Время прочтения: 4 мин.
Иногда возникает необходимость ограничения доступа ряду сотрудников к определенной информации, хранящейся в базе банных. Я предлагаю познакомиться с одной из функций SQL Server, которая позволяет контролировать доступ к уровню строк в таблице базы данных в зависимости от пользователя, выполняющего запрос.
Безопасность на уровне строк (Row-Level Security, RLS) ограничивает пользователей таким образом, чтобы они могли работать исключительно с теми данными, к которым у них имеется доступ. Кроме того, данная функция не дает возможности пользователям вставлять, обновлять или удалять данные, доступ к которым запрещен.
Давайте рассмотрим, как можно использовать функцию Row-Level Security на примере условной таблицы, назовем ее ObjectCheck, в которой отражена информация об объектах аудита, сроках начала и завершения проверок и т.д.
Перед нами поставлена задача: каждый пользователь базы данных должен получить доступ к данным, относящимся только к нему, без доступа к проверкам, назначенным другим сотрудникам.
Для выполнения примера создадим трех пользователей базы данных:
create user Ivanovii without login;
create user PetrovPP without login;
create user SidorovSS without login;
предоставим доступ SELECT к таблице ObjectCheck для этих пользователей:
grant select on ObjectCheck to Ivanovii;
grant select on ObjectCheck to PetrovPP;
grant select on ObjectCheck to SidorovSS;
Кроме того, желательно создать отдельную схему для объектов базы данных Row-Level Security:
create schema rs;
GO
Ограничение доступа к данным с использованием Row-Level Security достигается путем определения предиката безопасности (Security predicate) как функции, которая ограничивает строки на основе логики фильтрации, которая вызывается и применяется политикой безопасности (Security Policy), созданной с помощью T-SQL оператора CREATE SECURITY POLICY, и работает как контейнер предикатов.
Давайте выполним настройку функции безопасности на уровне строк для таблицы ObjectCheck.
Создаем функцию, зависящую от пользователей, вошедших в систему, чтобы была возможность фильтровать пользователей и проверять их доступы к данным:
create function rs.fn_secureData(@Username as sysname)
returns table
with schemabinding
as
return select 1 as 'secureObjectCheck'
where @Username = User_Name();
Создадим политику безопасности в таблице ObjectCheck, используя ранее созданную функцию предиката:
create security policy Object_Check
add filter predicate rs.fn_secureData(User)
on dbo.ObjectCheck
with (state = on);
Теперь защита на уровне строк настроена и готова к фильтрации доступа к данным в таблице ObjectCheck.

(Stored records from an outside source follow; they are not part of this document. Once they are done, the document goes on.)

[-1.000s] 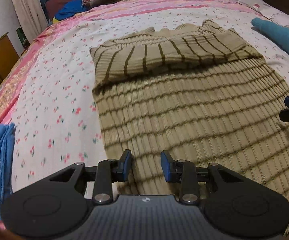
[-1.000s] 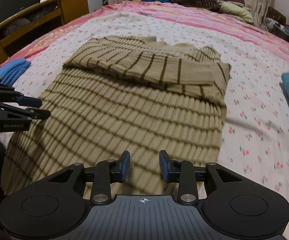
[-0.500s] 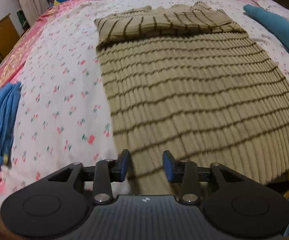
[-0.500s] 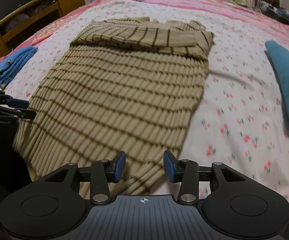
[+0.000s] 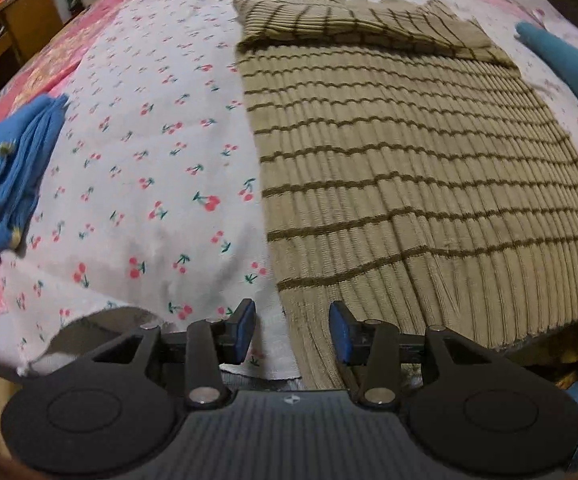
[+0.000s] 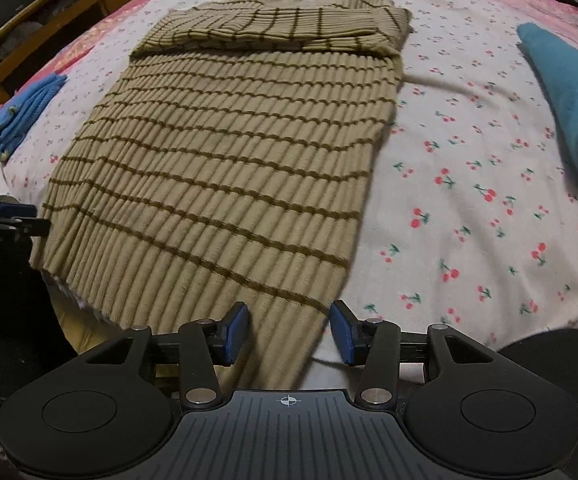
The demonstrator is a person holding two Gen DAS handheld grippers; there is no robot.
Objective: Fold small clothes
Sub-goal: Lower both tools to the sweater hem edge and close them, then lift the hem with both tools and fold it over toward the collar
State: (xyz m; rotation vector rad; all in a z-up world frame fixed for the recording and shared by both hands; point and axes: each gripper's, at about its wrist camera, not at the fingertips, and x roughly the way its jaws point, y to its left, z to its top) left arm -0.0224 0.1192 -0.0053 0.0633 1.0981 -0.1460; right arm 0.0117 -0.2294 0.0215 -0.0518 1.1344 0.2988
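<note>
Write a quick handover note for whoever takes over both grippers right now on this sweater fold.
Left gripper: open, jaws have just been opening, over the near left hem corner of the striped sweater; pads not pressing on it.
Right gripper: open, jaws have just been opening, at the near right hem corner, nothing gripped.
Sweater lies flat on the cherry-print sheet, hem at the bed's near edge. Blue garment lies to its left, teal garment to its right.
Done: sleeves folded across the top.
Left: probably grip both hem corners and fold the bottom up towards the sleeves.
</note>
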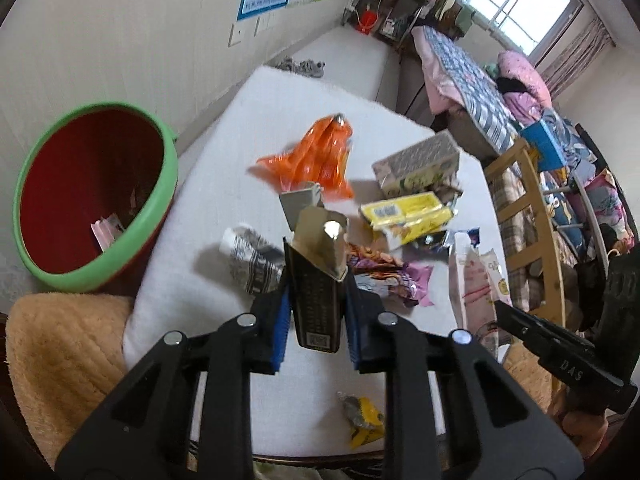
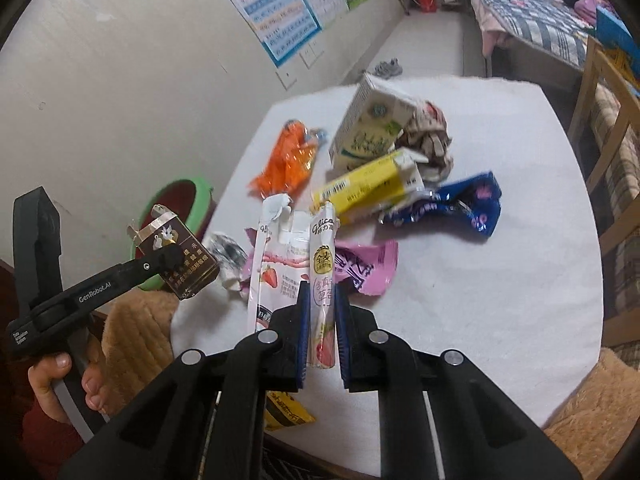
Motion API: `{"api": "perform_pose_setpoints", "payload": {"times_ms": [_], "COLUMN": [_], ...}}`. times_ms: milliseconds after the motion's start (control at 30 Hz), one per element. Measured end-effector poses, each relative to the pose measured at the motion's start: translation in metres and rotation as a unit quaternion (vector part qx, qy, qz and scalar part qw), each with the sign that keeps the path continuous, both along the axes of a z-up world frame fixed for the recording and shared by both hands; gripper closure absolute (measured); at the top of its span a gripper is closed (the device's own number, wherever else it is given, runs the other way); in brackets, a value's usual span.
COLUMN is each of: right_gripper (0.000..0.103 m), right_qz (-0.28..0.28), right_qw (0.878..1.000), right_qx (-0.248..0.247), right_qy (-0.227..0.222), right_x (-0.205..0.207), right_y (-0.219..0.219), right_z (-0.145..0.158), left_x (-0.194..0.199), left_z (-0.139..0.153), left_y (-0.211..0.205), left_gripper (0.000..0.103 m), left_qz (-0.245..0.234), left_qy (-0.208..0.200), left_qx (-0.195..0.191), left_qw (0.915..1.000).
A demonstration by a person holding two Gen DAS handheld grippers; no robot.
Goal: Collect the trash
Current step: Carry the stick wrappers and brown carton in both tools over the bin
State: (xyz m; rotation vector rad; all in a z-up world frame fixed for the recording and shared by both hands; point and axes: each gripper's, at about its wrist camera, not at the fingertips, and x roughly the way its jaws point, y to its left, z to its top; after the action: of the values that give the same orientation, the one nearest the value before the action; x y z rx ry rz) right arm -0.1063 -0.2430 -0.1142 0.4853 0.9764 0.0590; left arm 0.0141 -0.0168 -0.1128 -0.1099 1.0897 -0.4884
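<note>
Left gripper (image 1: 316, 312) clamps cigarette box (image 1: 318, 280); right gripper (image 2: 322, 332) pinches strawberry wrapper (image 2: 322, 280), both above table (image 1: 208, 200). Carry both over bin (image 1: 96, 196) before releasing; wrapper hangs limp.

I see a table (image 2: 500, 280) covered in white cloth, with litter spread over its middle. Toward the far edge lies an orange wrapper (image 1: 308, 156), and beside it a pale milk carton (image 2: 368, 128) rests tilted against a crumpled patterned wrapper (image 2: 432, 136). A yellow box (image 2: 368, 188) lies just nearer, touching a dark blue wrapper (image 2: 452, 208). A purple wrapper (image 2: 368, 268) sits near the centre, a crumpled grey-white wrapper (image 1: 252, 260) toward the left edge, and a small yellow wrapper (image 1: 364, 420) at the near edge.
</note>
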Motion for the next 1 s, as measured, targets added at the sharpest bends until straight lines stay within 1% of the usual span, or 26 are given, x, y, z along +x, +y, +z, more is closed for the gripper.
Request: {"api": "perform_pose_setpoints", "payload": {"times_ms": [133, 300, 500, 1000], "right_gripper": [0.091, 0.091, 0.091, 0.091], "right_qz": [0.006, 0.019, 0.037, 0.068], "right_qw": [1.000, 1.000, 0.999, 0.996], "right_qx": [-0.008, -0.007, -0.014, -0.014], "right_qy": [-0.009, -0.022, -0.037, -0.060], "right_x": [0.009, 0.022, 0.033, 0.059], "right_y": [0.007, 0.017, 0.031, 0.052], "right_z": [0.003, 0.012, 0.023, 0.039], "left_x": [0.000, 0.001, 0.002, 0.010], "left_z": [0.012, 0.021, 0.024, 0.026], "left_y": [-0.002, 0.000, 0.008, 0.036], "left_gripper": [0.080, 0.080, 0.080, 0.080], "left_qz": [0.002, 0.003, 0.018, 0.059], "left_qy": [-0.021, -0.035, -0.059, -0.066], "left_qx": [0.001, 0.005, 0.030, 0.036], "left_qw": [0.9998, 0.9994, 0.9977, 0.9954]}}
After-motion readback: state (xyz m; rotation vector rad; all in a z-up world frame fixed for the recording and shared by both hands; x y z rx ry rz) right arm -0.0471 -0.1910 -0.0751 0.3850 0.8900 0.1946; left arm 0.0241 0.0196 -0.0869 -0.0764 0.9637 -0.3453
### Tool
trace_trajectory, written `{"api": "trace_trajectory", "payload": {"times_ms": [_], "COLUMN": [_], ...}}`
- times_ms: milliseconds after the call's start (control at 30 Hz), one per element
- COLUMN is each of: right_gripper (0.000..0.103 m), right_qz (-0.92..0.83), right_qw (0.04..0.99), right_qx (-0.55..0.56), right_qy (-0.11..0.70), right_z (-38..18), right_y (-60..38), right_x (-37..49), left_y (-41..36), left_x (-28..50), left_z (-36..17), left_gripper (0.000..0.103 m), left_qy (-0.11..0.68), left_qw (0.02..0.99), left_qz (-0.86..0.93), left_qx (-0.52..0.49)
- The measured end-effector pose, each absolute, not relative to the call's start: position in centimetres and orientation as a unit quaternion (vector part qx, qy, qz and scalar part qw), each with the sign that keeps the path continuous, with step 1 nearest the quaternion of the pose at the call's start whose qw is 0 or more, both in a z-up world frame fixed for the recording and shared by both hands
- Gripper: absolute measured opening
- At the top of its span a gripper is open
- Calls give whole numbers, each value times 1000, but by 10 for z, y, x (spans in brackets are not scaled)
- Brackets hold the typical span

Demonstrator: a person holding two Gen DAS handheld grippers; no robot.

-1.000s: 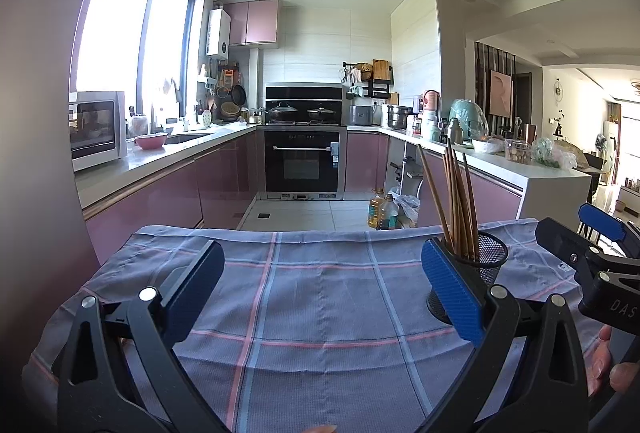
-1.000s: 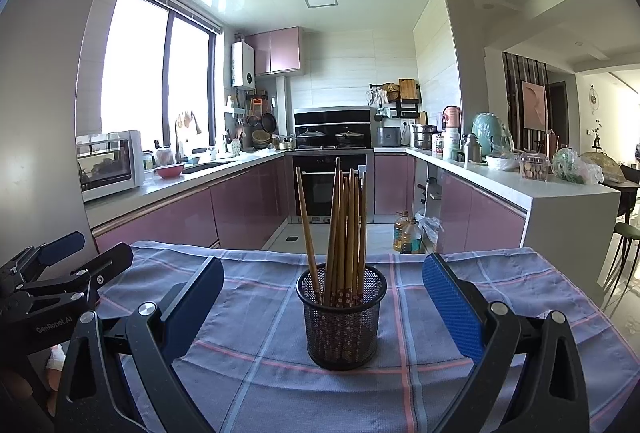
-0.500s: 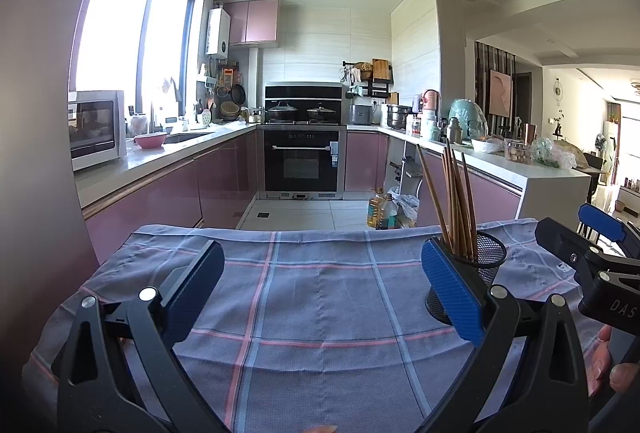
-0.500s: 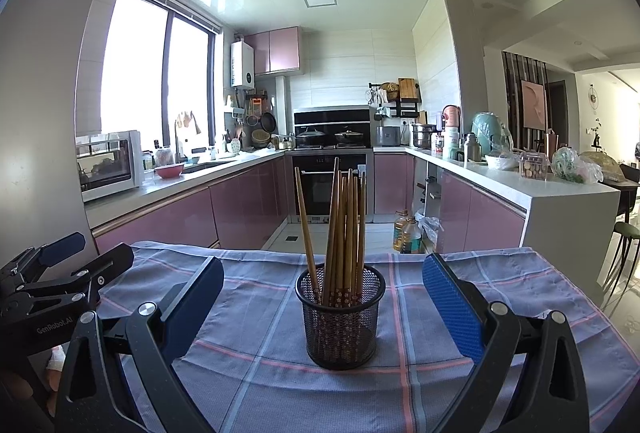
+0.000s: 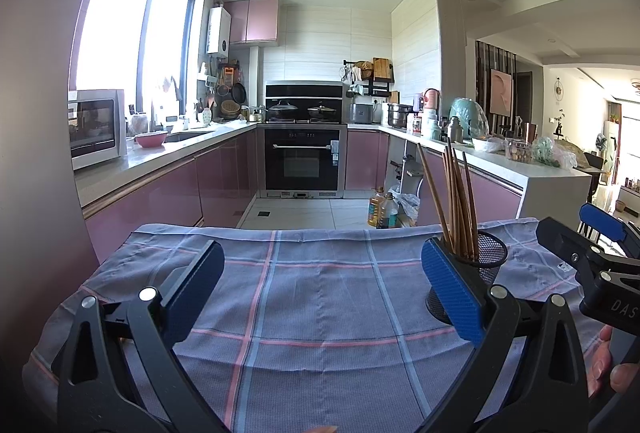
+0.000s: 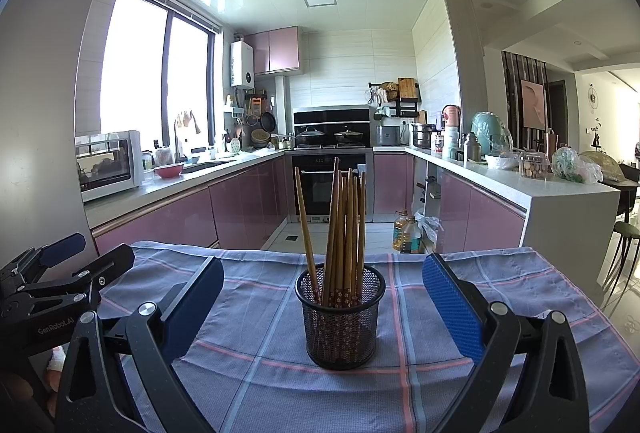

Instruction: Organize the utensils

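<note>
A: How do the jaws stand?
B: Both spread wide, holding nothing; the right gripper (image 6: 322, 303) faces the mesh holder (image 6: 340, 317) of chopsticks (image 6: 340, 229); the left gripper (image 5: 320, 291) is over bare checked cloth (image 5: 304, 297).
A: And the holder?
B: Upright on the cloth.

Left gripper (image 5: 322, 291) — black plastic frame, two arms with triangular cut-outs, a round silver screw head at each pivot. Fingers (image 5: 452, 291) carry flat blue pads with a fine ribbed texture. Seen from the other camera, its body bears white lettering "GenRobot.AI".

Right gripper (image 6: 323, 307) — same build: black arms, silver screws, blue ribbed pads. From the left camera, white letters "DAS" show on its black body, cut off at the edge. Fingertips of a hand (image 5: 608, 361) visible; no sleeve in view.
</note>
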State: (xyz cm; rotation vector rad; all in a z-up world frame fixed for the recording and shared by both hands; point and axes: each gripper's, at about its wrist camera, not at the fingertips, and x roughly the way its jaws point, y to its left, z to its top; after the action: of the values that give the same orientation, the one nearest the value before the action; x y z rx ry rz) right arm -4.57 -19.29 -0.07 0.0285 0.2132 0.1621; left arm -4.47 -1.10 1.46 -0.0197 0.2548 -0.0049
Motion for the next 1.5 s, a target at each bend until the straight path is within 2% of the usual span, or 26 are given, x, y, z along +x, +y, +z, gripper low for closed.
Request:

Так, если выполнить запрос, указав пользователя Ivanovii:
execute as user = 'Ivanovii';
select * from ObjectCheck;
revert;
то запрос вернет только две записи, связанные с пользователем Ivanovii:
Аналогичный результат будет возвращен при запросе данных из таблицы ObjectCheck пользователями PetrovPP и SidorovSS:
execute as user = 'PetrovPP';
select * from ObjectCheck;
revert;
execute as user = 'SidorovSS';
select * from ObjectCheck;
revert;
Из приведенных примеров видно, что функция безопасности на уровне строк может использоваться для фильтрации данных, которые может видеть каждый пользователь, в зависимости от критериев фильтрации, определенных в функции предиката.
Если необходимо прекратить использование функции безопасности rs.fn_SecureData, то можно отключить политику безопасности Object_Check с помощью инструкции ALTER SECURITY POLICY:
alter security policy Object_Check with (state = off)
Затем выполнить запрос DROP для удаления функции и политики безопасности:
drop security policy Object_Check
drop function rs.fn_secureData
Теперь безопасность на уровне строк полностью удалена из таблицы Object_Check.
Можно легко добавлять предикаты и критерии фильтрации, подходящие для определенных ситуаций, однако, слишком сложные предикаты ухудшают производительность базы данных, поскольку предикат будет проверяться каждый раз при выполнении доступа к данным. Более подробно ознакомиться с Row-Level Security можно на сайте Microsoft.